▶ EXERCISE PROMPT: Going through the material below, output exactly the lines from the one containing "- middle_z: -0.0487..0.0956" through the one containing "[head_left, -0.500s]", and no pictures.

▶ MATERIAL FOR THIS TASK:
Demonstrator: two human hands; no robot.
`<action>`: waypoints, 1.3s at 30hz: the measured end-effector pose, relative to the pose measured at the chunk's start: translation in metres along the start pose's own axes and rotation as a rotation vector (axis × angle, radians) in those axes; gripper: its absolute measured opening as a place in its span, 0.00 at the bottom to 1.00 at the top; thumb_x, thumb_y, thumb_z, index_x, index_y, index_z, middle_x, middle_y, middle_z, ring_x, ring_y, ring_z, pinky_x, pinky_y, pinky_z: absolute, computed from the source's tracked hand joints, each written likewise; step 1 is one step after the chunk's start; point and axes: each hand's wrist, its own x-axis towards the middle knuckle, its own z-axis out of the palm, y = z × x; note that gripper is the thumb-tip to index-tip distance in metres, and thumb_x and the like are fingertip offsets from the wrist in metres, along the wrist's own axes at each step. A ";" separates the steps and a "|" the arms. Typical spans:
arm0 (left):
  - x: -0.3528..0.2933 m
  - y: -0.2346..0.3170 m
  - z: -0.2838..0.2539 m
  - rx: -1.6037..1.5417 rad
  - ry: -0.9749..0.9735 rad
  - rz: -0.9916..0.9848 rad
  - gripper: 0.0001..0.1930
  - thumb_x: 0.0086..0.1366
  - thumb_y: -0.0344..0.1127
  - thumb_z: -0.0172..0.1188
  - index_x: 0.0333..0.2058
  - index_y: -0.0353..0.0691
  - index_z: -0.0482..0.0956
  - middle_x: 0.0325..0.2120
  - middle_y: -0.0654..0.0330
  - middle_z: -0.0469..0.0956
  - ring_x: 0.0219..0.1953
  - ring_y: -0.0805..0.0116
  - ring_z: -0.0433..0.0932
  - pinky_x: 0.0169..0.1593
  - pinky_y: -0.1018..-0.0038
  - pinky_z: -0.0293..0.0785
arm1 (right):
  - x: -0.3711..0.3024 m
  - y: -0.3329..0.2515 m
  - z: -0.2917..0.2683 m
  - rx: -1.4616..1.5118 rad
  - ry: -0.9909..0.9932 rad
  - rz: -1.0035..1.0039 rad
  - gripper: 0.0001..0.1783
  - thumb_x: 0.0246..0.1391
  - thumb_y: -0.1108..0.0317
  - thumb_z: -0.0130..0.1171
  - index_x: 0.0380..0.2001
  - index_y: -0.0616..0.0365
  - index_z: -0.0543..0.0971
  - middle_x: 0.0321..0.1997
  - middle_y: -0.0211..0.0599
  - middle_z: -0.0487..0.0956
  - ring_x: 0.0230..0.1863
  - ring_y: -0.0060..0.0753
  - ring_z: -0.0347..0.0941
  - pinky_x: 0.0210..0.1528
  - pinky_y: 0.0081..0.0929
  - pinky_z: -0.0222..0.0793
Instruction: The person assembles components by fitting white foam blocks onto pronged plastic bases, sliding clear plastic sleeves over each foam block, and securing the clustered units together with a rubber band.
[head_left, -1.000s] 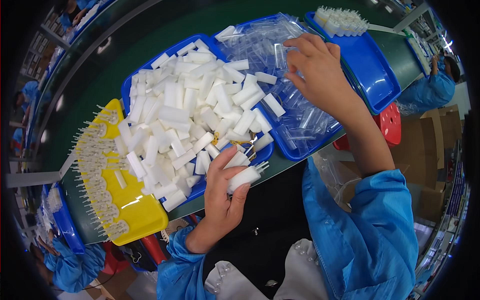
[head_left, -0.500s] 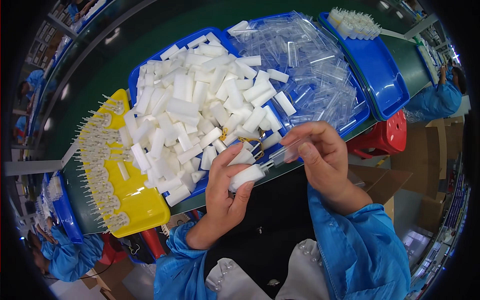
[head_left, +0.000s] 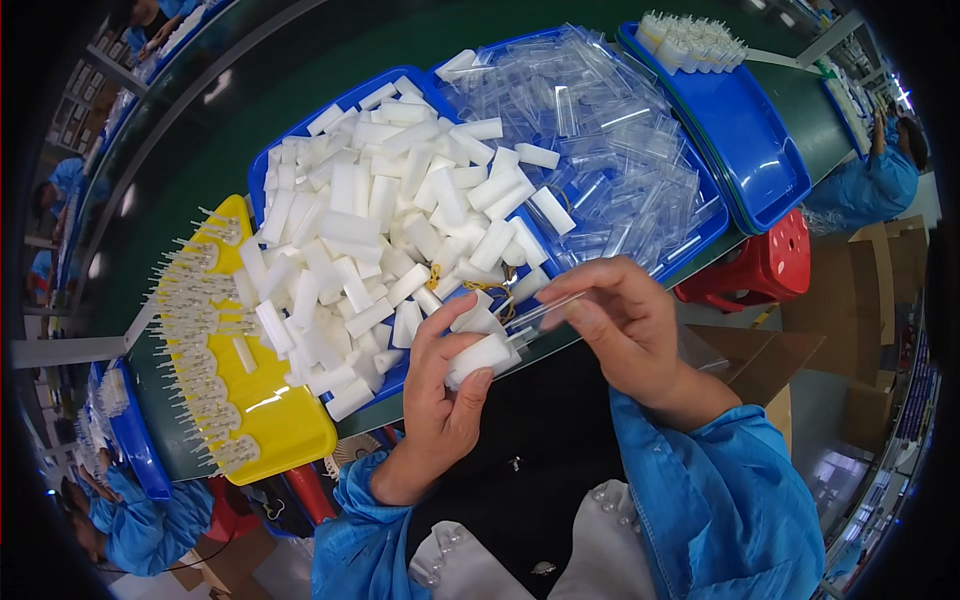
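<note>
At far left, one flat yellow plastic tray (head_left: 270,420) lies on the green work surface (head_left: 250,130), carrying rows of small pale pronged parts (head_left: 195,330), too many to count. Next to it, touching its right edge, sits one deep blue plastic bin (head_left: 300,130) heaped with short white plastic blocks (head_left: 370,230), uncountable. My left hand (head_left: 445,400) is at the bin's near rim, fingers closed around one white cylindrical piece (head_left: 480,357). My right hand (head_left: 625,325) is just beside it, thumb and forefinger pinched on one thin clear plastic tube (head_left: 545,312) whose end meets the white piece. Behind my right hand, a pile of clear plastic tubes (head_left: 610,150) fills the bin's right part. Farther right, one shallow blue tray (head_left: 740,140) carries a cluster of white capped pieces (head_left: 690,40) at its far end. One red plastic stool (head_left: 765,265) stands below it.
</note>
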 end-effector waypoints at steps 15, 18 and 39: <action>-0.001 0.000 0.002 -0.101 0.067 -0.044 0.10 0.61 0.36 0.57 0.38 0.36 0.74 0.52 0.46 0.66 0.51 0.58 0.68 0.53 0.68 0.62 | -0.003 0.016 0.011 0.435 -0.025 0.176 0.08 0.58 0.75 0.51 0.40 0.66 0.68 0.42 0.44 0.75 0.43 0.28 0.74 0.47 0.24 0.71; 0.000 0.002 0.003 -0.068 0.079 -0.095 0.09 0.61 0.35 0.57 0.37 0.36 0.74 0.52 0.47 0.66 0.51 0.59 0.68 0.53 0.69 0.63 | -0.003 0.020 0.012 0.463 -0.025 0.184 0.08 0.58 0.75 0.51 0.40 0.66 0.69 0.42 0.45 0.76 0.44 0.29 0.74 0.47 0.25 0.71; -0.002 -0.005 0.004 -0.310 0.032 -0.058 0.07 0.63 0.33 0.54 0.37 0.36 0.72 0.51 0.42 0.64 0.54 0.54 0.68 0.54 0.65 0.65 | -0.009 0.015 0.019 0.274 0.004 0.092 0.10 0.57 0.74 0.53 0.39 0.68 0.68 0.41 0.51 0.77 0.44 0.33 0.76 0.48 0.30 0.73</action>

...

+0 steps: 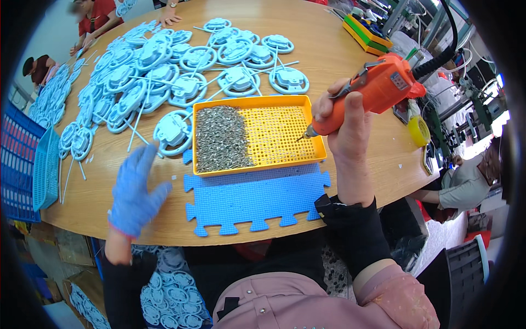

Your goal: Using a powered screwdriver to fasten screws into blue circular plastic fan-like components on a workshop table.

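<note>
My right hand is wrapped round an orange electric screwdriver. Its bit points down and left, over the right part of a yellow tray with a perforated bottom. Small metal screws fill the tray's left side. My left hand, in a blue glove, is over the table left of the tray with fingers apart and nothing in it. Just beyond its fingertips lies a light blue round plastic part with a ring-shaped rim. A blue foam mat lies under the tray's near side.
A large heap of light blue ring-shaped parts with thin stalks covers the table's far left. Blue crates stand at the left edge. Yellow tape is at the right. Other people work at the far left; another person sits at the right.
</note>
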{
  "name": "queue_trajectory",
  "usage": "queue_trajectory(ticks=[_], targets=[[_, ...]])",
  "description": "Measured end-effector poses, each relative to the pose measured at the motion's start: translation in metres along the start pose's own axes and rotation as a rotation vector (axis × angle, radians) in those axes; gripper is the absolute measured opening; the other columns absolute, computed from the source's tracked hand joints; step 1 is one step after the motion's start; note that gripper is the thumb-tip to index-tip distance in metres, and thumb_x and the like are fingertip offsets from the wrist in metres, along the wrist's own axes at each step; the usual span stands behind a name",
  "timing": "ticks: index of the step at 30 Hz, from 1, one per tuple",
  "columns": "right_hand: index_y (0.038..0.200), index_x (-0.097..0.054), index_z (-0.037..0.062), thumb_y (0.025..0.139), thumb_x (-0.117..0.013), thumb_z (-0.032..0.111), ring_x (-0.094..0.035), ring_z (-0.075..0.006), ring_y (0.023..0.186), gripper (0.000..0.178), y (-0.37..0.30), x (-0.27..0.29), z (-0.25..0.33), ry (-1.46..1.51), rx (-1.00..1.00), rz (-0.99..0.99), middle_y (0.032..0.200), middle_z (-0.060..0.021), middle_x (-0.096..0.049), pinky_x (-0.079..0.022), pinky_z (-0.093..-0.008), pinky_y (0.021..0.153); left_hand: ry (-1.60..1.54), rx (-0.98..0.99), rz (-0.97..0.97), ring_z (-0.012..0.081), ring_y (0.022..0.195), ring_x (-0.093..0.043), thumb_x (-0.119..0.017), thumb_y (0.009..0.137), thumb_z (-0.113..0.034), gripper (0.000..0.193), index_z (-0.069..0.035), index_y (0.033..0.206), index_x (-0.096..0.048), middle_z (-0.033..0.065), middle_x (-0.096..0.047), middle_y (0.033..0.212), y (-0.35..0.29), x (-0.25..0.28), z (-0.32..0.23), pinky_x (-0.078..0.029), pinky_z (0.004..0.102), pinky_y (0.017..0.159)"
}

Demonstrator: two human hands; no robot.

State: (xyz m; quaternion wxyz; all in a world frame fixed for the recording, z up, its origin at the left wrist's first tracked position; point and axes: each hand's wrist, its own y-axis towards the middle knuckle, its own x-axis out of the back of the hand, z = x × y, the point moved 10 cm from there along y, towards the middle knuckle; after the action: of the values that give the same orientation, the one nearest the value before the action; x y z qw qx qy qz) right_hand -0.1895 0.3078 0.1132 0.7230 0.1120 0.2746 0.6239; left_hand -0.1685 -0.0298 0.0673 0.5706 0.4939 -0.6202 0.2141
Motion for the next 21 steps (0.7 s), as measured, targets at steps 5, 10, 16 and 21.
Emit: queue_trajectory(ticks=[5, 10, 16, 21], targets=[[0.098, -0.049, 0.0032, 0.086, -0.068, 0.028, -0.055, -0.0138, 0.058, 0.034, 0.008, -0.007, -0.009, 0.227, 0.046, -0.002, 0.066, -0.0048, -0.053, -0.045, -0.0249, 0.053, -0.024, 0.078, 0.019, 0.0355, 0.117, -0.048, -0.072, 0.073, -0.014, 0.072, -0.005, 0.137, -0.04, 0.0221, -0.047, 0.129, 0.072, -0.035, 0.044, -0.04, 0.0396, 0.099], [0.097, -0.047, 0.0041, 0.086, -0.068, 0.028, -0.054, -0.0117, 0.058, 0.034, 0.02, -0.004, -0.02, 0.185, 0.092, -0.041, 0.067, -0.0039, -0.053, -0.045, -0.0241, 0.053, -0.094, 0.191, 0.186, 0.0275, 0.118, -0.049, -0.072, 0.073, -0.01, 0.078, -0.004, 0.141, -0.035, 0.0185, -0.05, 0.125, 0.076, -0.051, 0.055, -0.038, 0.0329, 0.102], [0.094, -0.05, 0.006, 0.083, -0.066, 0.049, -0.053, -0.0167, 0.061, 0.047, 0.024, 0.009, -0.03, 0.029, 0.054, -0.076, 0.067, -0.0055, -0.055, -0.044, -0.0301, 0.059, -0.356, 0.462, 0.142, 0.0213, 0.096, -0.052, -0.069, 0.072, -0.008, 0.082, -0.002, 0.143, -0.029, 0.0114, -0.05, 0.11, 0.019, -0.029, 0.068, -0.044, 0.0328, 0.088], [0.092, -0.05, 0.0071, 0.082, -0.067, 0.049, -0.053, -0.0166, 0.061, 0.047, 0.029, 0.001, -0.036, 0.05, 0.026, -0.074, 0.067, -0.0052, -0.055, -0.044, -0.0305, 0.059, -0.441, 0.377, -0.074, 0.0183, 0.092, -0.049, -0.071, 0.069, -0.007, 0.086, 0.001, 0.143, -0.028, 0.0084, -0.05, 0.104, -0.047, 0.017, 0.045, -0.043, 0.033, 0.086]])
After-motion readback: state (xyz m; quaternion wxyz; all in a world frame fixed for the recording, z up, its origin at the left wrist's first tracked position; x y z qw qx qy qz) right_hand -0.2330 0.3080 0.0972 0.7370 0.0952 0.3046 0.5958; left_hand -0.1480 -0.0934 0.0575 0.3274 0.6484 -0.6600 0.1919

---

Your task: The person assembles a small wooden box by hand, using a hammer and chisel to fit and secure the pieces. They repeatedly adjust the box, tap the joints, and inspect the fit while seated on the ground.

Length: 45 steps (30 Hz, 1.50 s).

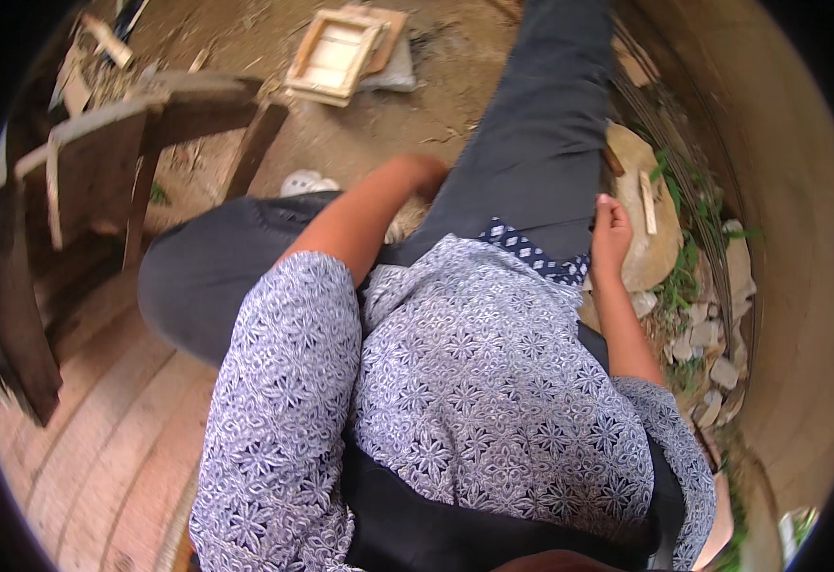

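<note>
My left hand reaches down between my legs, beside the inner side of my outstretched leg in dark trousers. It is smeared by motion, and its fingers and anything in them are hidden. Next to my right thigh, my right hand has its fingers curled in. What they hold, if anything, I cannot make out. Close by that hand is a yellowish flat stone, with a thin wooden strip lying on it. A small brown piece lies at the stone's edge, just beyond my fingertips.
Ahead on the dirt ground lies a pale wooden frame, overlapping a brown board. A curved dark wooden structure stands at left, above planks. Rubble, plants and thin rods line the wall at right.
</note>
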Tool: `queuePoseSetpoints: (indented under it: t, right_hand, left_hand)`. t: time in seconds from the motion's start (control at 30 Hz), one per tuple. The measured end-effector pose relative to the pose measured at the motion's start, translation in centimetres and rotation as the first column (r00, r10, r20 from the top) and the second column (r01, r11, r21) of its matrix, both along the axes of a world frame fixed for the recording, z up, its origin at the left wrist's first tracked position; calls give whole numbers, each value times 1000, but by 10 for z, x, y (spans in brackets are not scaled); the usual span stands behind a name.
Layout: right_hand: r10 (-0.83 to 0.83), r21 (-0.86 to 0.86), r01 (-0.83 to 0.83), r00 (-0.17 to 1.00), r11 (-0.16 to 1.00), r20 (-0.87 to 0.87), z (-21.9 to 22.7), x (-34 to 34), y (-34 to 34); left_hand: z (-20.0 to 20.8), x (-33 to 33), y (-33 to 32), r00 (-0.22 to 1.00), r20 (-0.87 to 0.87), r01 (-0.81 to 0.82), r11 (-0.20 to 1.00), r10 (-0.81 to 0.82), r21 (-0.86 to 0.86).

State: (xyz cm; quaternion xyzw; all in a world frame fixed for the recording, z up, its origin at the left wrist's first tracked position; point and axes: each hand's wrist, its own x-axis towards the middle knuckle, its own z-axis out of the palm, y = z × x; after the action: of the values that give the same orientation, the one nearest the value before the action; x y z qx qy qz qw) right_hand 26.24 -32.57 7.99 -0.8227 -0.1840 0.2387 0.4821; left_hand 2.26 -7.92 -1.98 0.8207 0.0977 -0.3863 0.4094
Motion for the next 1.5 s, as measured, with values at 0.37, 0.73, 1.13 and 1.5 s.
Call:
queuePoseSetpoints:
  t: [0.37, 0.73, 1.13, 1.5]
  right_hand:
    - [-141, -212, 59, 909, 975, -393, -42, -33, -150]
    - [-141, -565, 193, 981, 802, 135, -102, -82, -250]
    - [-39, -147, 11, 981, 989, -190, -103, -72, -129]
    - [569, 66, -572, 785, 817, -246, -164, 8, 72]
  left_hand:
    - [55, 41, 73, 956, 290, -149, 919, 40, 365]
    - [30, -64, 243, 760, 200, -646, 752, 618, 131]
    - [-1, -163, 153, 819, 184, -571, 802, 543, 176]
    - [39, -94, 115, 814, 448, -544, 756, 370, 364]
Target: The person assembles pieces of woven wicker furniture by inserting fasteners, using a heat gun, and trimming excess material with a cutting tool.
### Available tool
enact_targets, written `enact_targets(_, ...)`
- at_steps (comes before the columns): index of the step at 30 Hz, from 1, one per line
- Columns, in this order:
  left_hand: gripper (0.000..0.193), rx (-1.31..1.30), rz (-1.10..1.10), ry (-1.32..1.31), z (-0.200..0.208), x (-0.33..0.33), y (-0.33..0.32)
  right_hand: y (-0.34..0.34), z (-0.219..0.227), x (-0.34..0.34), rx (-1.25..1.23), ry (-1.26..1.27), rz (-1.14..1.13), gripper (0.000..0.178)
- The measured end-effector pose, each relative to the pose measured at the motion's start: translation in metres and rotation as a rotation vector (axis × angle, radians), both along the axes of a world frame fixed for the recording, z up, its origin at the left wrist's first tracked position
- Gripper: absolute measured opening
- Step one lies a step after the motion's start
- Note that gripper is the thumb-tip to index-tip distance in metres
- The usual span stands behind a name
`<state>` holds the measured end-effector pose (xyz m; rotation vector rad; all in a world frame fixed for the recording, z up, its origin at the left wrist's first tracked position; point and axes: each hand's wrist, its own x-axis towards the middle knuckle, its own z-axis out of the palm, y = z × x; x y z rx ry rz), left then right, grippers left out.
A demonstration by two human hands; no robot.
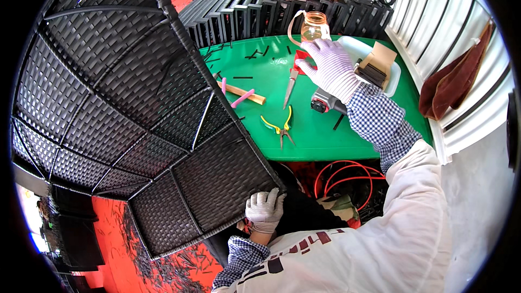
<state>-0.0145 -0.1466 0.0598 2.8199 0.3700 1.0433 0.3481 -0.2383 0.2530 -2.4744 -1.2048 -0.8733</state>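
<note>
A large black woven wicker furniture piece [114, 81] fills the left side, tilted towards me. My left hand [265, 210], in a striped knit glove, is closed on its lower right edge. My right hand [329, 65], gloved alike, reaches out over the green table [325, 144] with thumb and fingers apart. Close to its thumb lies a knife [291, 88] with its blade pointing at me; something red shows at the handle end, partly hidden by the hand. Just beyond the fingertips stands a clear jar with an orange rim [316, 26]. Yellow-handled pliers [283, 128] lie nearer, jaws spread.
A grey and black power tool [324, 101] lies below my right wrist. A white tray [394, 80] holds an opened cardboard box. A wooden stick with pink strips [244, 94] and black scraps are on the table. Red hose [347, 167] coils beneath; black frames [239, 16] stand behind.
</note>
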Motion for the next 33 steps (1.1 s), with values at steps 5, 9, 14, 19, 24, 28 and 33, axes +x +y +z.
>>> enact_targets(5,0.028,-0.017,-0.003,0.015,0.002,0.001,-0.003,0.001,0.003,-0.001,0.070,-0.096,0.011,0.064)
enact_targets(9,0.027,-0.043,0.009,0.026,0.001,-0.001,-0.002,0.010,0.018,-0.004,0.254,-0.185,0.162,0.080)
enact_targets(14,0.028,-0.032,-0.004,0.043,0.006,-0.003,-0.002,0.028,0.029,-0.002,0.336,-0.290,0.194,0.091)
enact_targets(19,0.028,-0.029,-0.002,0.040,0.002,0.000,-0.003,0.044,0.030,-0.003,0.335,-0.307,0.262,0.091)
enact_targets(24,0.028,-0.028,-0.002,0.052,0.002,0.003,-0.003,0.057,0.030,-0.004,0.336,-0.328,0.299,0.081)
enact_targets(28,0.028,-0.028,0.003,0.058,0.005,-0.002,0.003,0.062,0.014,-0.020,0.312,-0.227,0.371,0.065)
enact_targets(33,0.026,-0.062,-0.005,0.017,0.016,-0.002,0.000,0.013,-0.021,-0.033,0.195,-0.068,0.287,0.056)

▶ SOLUTION:
  - middle_z: -0.0487..0.0956
  - ring_x: 0.0230..0.1863
  - ring_y: -0.0060..0.0753
  - ring_z: -0.0347..0.0941
  - pinky_x: 0.0210..0.1528
  - pinky_y: 0.0081..0.0929
  - pinky_z: -0.0222..0.0793
Instruction: The person assembles components by fitting white foam blocks onto pronged plastic bases, sliding clear plastic sleeves over each foam block, and securing the clustered units together with a rubber band.
[head_left, -1.000s] 
[head_left, -0.500s] 

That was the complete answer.